Member of the Chamber of Deputies
- In office 15 May 1933 – 15 May 1949
- Constituency: 17th Departamental Group

Personal details
- Born: 10 May 1894 Tomé, Chile
- Died: 10 April 1961 (aged 66) Santiago, Chile
- Party: Democratic Party
- Spouse: Juana María Cabrera Villa
- Occupation: Politician; Bricklayer

= Dionisio Garrido =

Chilean politician (1894–1961)

Dionisio Segundo Garrido Segura (10 May 1894 – 10 April 1961) was a Chilean bricklayer, trade unionist and democratic politician who served as Deputy for the 17th Departamental Group during the 1933–1949 legislative period.
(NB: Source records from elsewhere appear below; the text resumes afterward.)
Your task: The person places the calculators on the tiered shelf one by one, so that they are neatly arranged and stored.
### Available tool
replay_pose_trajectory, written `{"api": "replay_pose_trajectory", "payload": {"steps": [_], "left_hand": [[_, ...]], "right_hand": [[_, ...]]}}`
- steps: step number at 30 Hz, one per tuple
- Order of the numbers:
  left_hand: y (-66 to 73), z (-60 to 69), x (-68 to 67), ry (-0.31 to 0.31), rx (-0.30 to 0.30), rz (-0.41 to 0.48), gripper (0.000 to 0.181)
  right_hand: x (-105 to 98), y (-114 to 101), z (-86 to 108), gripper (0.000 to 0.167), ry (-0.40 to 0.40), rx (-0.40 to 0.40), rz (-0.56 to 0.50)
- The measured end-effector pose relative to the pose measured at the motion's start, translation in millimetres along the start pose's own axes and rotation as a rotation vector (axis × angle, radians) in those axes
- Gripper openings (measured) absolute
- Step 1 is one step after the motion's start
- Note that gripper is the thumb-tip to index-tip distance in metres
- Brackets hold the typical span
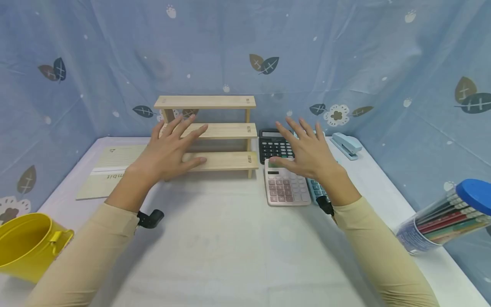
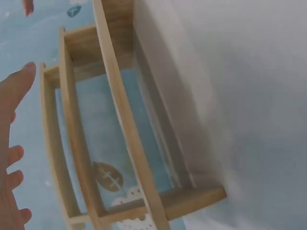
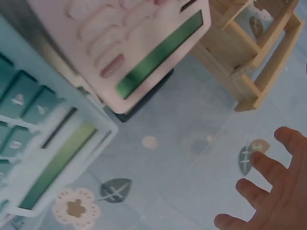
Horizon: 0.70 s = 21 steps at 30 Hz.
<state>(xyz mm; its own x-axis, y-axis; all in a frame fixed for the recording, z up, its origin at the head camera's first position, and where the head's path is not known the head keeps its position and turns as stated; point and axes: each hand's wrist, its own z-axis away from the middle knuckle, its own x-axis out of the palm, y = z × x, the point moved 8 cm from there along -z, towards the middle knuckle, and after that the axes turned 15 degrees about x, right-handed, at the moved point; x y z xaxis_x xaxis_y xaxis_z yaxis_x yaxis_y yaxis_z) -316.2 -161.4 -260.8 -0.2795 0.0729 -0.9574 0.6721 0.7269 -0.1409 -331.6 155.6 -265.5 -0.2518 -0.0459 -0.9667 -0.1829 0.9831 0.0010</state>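
Note:
My left hand [image 1: 167,150] is raised with its fingers spread, in front of the left end of a three-tier wooden shelf [image 1: 226,160]. It holds nothing. In the left wrist view the shelf [image 2: 127,120] fills the middle, and the hand [image 2: 12,158] shows at the left edge. Over the calculators hovers my right hand [image 1: 308,151], fingers spread and holding nothing. Near it are a pink calculator [image 1: 287,187], a black calculator [image 1: 270,145] and a blue calculator [image 1: 317,187], partly hidden by the hand. The right wrist view shows the pink calculator [image 3: 139,43] and the blue calculator [image 3: 53,139].
A light blue stapler [image 1: 347,145] sits at the back right. Toward the right edge stands a clear tub of pencils [image 1: 441,221] with a blue lid. At left are a yellow bucket [image 1: 34,243] and an open notebook [image 1: 109,168]. A patterned cloth [image 1: 215,51] hangs behind.

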Motion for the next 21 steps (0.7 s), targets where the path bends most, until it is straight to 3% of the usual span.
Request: {"api": "replay_pose_trajectory", "payload": {"steps": [13, 21], "left_hand": [[-29.4, 14.7, 11.4, 0.043, -0.077, 0.157, 0.081], [-53.9, 38.1, 10.5, 0.059, -0.16, 0.254, 0.085]], "right_hand": [[9.7, 43.5, 10.6, 0.094, -0.12, 0.067, -0.188], [14.9, 64.3, 24.3, 0.095, -0.164, 0.086, -0.205]]}}
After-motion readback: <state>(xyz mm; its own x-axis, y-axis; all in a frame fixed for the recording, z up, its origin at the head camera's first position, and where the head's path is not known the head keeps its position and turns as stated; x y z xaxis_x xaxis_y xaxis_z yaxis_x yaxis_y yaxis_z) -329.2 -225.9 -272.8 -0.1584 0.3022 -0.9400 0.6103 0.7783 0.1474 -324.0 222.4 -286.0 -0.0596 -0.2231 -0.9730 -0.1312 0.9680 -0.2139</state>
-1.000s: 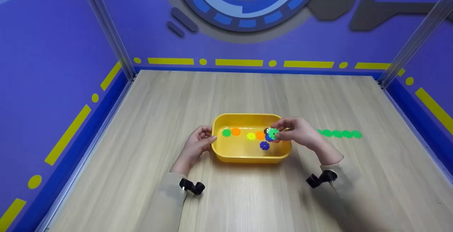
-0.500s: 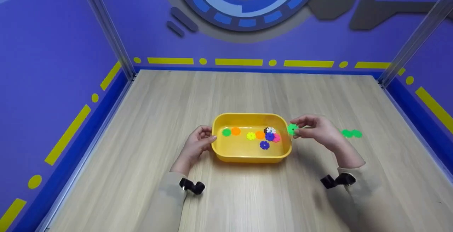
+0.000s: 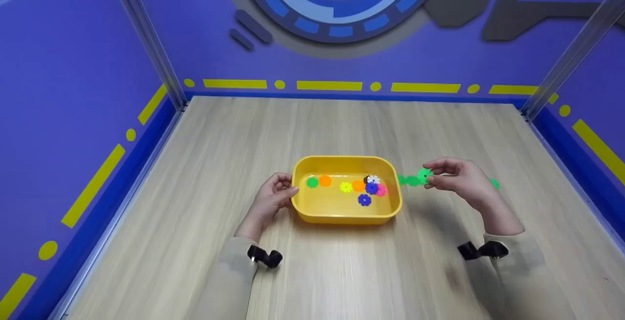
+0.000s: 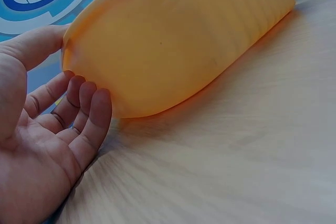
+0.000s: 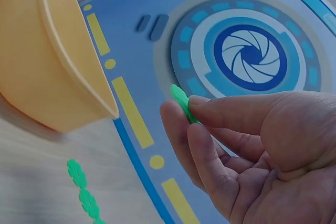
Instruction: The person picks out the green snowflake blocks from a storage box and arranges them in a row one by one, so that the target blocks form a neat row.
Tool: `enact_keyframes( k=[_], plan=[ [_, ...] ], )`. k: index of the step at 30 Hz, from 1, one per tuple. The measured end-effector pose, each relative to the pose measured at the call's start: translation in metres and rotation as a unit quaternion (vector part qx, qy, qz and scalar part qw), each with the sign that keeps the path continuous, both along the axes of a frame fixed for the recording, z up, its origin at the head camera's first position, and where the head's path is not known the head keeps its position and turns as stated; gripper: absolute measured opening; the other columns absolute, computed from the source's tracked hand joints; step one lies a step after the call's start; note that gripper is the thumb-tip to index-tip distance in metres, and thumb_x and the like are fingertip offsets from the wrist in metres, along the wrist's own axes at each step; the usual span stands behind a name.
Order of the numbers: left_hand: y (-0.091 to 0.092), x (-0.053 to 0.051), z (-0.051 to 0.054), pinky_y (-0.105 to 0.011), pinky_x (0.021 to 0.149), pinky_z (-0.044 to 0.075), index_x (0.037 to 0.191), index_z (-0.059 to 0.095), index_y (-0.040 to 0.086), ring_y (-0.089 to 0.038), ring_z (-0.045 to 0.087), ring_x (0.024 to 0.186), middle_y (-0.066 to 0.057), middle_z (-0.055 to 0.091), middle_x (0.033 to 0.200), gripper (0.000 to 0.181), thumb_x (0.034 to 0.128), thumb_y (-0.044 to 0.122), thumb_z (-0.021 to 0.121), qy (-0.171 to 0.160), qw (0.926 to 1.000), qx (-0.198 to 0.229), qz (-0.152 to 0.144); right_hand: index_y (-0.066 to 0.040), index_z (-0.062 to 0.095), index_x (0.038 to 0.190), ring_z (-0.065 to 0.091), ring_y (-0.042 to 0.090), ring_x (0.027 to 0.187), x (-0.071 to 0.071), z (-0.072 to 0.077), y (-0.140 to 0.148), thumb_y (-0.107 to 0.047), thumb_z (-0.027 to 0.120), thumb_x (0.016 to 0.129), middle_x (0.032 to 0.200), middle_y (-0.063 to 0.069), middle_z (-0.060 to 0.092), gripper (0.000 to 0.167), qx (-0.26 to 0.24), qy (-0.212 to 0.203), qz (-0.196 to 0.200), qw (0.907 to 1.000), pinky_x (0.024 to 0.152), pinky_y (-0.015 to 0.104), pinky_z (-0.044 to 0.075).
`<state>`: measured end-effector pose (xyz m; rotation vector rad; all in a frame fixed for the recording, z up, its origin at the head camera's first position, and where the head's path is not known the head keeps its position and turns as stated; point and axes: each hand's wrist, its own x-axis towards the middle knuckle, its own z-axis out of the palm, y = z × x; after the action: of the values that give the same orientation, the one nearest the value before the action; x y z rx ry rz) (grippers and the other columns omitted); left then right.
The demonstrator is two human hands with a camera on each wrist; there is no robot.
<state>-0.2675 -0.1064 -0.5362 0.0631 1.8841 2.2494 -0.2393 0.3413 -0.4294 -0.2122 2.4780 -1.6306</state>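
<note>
A yellow plastic bin (image 3: 332, 207) stands on the table, holding several flower-shaped discs in various colours. At its left end, my left hand (image 3: 271, 200) grips the rim, thumb on top; in the left wrist view the fingers (image 4: 100, 111) curl against the outer wall. My right hand (image 3: 461, 178), to the right of the bin, pinches one green flower-shaped disc (image 3: 424, 175) between thumb and fingertips. The right wrist view shows this green disc (image 5: 181, 101) edge-on, raised above the table. A row of green discs (image 3: 410, 181) lies on the table beside the bin, partly hidden by my right hand.
Inside the bin are a green disc (image 3: 312, 182), a yellow disc (image 3: 345, 187), a white disc (image 3: 373, 180) and a pink disc (image 3: 382, 190), among others. Blue panels (image 3: 332, 66) wall the wooden table (image 3: 234, 139) at the back and sides.
My right hand has moved right, from above the bin to outside its right end, carrying the green disc. More of the row next to the bin now shows. My left hand has stayed put.
</note>
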Motion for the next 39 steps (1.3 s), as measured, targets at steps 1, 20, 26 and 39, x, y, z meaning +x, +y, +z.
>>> enact_keyframes(
  k=[1,20,26,39],
  plan=[
    [0.000,0.000,0.000,-0.023,0.061,0.049,0.123,0.053,-0.001,-0.014,0.056,0.087,-0.004,0.057,0.101,0.035,0.0922,0.003,0.070,0.000,1.0000,0.001,-0.001,0.012,0.057,0.133,0.075,0.008,0.084,0.000,-0.001,0.002,-0.011,0.072,0.096,0.098,-0.005,0.070,0.047,-0.002,0.004,-0.002,1.0000,0.080,0.021,0.060],
    [0.000,0.000,0.000,-0.023,0.062,0.049,0.124,0.054,0.000,-0.015,0.056,0.087,-0.004,0.057,0.102,0.036,0.0923,0.005,0.071,-0.004,0.9999,-0.009,0.001,-0.008,0.067,0.128,0.075,0.005,0.086,0.005,-0.008,0.060,-0.011,0.068,0.099,0.096,-0.012,0.070,0.030,-0.028,0.026,-0.055,0.9977,0.080,0.017,0.059],
    [0.000,0.000,-0.001,-0.023,0.061,0.048,0.123,0.053,-0.001,-0.014,0.056,0.086,-0.003,0.057,0.101,0.036,0.0923,0.004,0.071,-0.008,1.0000,-0.005,0.001,-0.019,0.072,0.119,0.075,0.005,0.086,0.003,-0.012,0.080,-0.007,0.067,0.099,0.093,-0.009,0.071,0.024,-0.088,0.007,-0.082,0.9927,0.079,0.016,0.059],
    [0.000,-0.001,-0.001,-0.023,0.061,0.049,0.122,0.054,0.001,-0.014,0.057,0.087,-0.003,0.058,0.102,0.034,0.0922,0.004,0.071,-0.007,1.0000,0.002,0.001,-0.024,0.073,0.106,0.076,0.006,0.082,-0.002,-0.025,0.129,-0.003,0.067,0.097,0.091,-0.009,0.076,0.023,-0.192,-0.052,-0.159,0.9670,0.077,0.016,0.059]
  ],
)
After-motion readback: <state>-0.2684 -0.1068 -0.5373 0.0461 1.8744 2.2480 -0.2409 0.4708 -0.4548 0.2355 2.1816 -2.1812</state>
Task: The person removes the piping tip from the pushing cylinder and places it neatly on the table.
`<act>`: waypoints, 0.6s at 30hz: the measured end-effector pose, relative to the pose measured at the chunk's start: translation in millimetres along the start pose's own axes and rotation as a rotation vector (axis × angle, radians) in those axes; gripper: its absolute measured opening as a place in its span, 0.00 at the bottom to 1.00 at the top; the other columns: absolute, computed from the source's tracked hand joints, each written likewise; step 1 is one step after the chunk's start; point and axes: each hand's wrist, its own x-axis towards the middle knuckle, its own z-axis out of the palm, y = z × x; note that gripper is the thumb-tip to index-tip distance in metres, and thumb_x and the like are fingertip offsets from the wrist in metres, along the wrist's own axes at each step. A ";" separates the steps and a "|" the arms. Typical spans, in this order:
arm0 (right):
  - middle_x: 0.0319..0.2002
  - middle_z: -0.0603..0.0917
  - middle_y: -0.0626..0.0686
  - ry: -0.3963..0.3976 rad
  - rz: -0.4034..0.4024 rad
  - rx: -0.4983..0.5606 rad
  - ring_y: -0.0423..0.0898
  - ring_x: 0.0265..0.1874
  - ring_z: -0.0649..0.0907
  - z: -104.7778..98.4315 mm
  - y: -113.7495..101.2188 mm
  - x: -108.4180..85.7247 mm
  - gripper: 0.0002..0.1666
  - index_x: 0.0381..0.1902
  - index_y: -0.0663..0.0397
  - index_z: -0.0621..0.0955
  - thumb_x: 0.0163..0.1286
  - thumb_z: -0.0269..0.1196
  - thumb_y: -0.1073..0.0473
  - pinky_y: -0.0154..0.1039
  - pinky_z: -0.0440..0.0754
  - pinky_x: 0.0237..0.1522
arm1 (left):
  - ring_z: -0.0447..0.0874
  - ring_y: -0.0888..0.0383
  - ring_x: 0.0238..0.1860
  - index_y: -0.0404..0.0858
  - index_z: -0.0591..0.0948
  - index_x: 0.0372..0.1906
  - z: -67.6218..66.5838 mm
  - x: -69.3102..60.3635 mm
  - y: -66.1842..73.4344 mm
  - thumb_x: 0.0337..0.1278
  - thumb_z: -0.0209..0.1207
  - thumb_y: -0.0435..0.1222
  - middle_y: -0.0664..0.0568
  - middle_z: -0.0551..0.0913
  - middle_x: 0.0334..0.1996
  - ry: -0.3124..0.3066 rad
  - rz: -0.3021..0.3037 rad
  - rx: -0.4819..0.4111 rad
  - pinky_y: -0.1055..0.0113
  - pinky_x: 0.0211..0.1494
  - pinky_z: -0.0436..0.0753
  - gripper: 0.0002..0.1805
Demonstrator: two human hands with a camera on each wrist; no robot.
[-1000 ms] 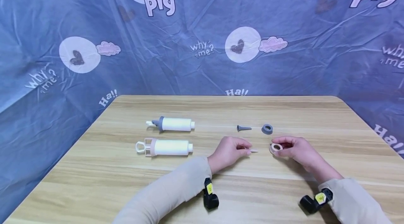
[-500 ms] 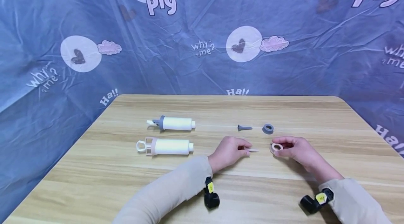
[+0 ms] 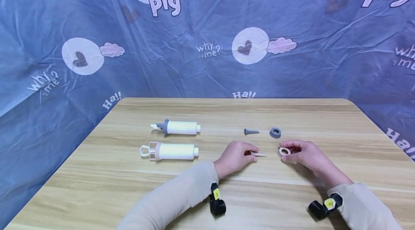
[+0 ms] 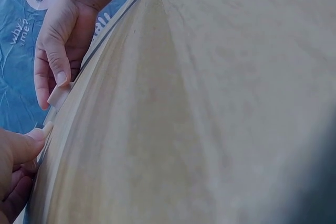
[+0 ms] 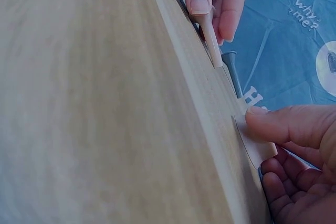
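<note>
My left hand (image 3: 235,156) pinches the wide end of a small pale pink tapered nozzle (image 3: 260,154) between thumb and fingers. The nozzle lies low at the table, its thin tip toward the right. In the right wrist view the same nozzle (image 5: 213,46) shows below the thumb. A short way to the right, my right hand (image 3: 306,155) grips a pale pink ring-shaped cap (image 3: 280,153) by its side, thumb in front. The cap (image 5: 255,144) stands at the tabletop in the right wrist view. Nozzle and cap are apart.
Behind the hands lie a grey tapered nozzle (image 3: 251,131) and a grey ring cap (image 3: 271,135). Left of them are a white syringe-like tube with a grey collar (image 3: 181,127) and one with a pale pink collar (image 3: 176,151). A printed blue cloth (image 3: 181,68) hangs behind the wooden table (image 3: 97,186).
Both hands stay almost in place with the nozzle and the cap. The left fingers shift very slightly, and a little more of the nozzle shows.
</note>
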 end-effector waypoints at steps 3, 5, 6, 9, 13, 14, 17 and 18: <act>0.38 0.81 0.50 -0.006 0.001 -0.009 0.35 0.34 0.77 0.2 -0.9 0.8 0.35 0.55 0.72 0.73 0.50 0.70 0.62 0.30 0.77 0.33 | 0.72 0.75 0.29 0.44 0.83 0.48 -0.6 -0.5 0.1 0.52 0.64 0.40 0.60 0.86 0.37 -0.005 -0.005 0.001 0.83 0.38 0.72 0.16; 0.40 0.81 0.52 -0.011 -0.002 -0.021 0.35 0.35 0.77 -1.1 -2.1 1.2 0.36 0.56 0.72 0.72 0.51 0.70 0.60 0.30 0.77 0.34 | 0.72 0.75 0.29 0.44 0.83 0.49 -1.2 -0.6 0.4 0.52 0.64 0.40 0.60 0.85 0.38 -0.011 -0.012 0.001 0.83 0.38 0.71 0.17; 0.41 0.81 0.53 -0.013 -0.005 -0.028 0.35 0.35 0.77 -2.3 -2.8 1.5 0.36 0.56 0.71 0.72 0.51 0.70 0.59 0.29 0.76 0.35 | 0.72 0.75 0.29 0.44 0.83 0.49 -1.5 -0.7 0.9 0.52 0.64 0.40 0.59 0.85 0.38 -0.014 -0.018 -0.001 0.83 0.38 0.71 0.17; 0.46 0.81 0.58 -0.012 -0.019 -0.078 0.32 0.37 0.76 -7.8 -5.9 1.4 0.37 0.58 0.70 0.71 0.55 0.69 0.55 0.27 0.75 0.38 | 0.72 0.74 0.29 0.44 0.82 0.50 -2.7 -0.3 2.1 0.51 0.64 0.41 0.60 0.85 0.37 -0.032 -0.038 -0.019 0.83 0.37 0.72 0.19; 0.50 0.80 0.61 0.031 -0.030 -0.139 0.25 0.38 0.74 -15.0 -12.4 0.1 0.34 0.58 0.68 0.72 0.62 0.63 0.50 0.24 0.72 0.40 | 0.76 0.73 0.33 0.43 0.81 0.52 -6.4 -0.5 3.0 0.51 0.65 0.42 0.59 0.85 0.38 -0.048 -0.069 -0.078 0.82 0.41 0.74 0.21; 0.51 0.80 0.61 0.045 -0.034 -0.141 0.24 0.39 0.73 -16.0 -15.0 0.0 0.33 0.58 0.67 0.72 0.63 0.62 0.49 0.24 0.71 0.41 | 0.77 0.72 0.36 0.43 0.80 0.53 -8.5 -0.6 3.4 0.51 0.64 0.42 0.58 0.85 0.40 -0.046 -0.074 -0.088 0.81 0.43 0.74 0.21; 0.53 0.78 0.62 0.078 -0.052 -0.143 0.22 0.39 0.71 -17.1 -26.5 0.5 0.32 0.58 0.66 0.73 0.66 0.58 0.47 0.24 0.71 0.41 | 0.81 0.65 0.45 0.42 0.79 0.55 -20.8 -1.9 7.1 0.54 0.62 0.42 0.55 0.83 0.49 -0.035 -0.090 -0.140 0.78 0.49 0.76 0.22; 0.54 0.78 0.62 0.085 -0.064 -0.144 0.23 0.40 0.71 -16.6 -31.9 0.8 0.31 0.58 0.66 0.73 0.67 0.57 0.47 0.24 0.71 0.42 | 0.81 0.62 0.47 0.42 0.78 0.55 -26.8 -2.1 9.1 0.55 0.61 0.43 0.54 0.82 0.51 -0.030 -0.087 -0.147 0.77 0.50 0.76 0.22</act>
A long-time member of the Democratic Party, he later became one of the founders and president of the Democrat Party.

== Biography ==
Garrido Segura was born in Tomé on 10 May 1894, the son of Dionisio Garrido and Eusmenia Segura. In 1921 he married Juana María Cabrera Villa.

He studied at the Escuela Superior de Hombres de Tomé and at the Liceo Técnico de Talcahuano, where he graduated with training in bricklaying and carpentry. He worked for several years in those trades. In 1923 he founded a bricklayers’ union and subsequently became a trade-union leader in Talcahuano.

A member of the Democratic Party, he was elected Deputy for the 17th Departamental Group (“Talcahuano, Tomé, Concepción and Yumbel”) for the 1933–1937 legislative term. During this period he was a member of the Permanent Committee on National Defence. He was re-elected for the same constituency for the 1937–1941 term, when he sat on the Permanent Committee on Mining and Industry. He was again elected Deputy for two consecutive terms, 1941–1945 and 1945–1949, continuing to serve on the National Defence Committee.

In 1958 he was one of the founders of the Democrat Party, and in 1959 he became its president.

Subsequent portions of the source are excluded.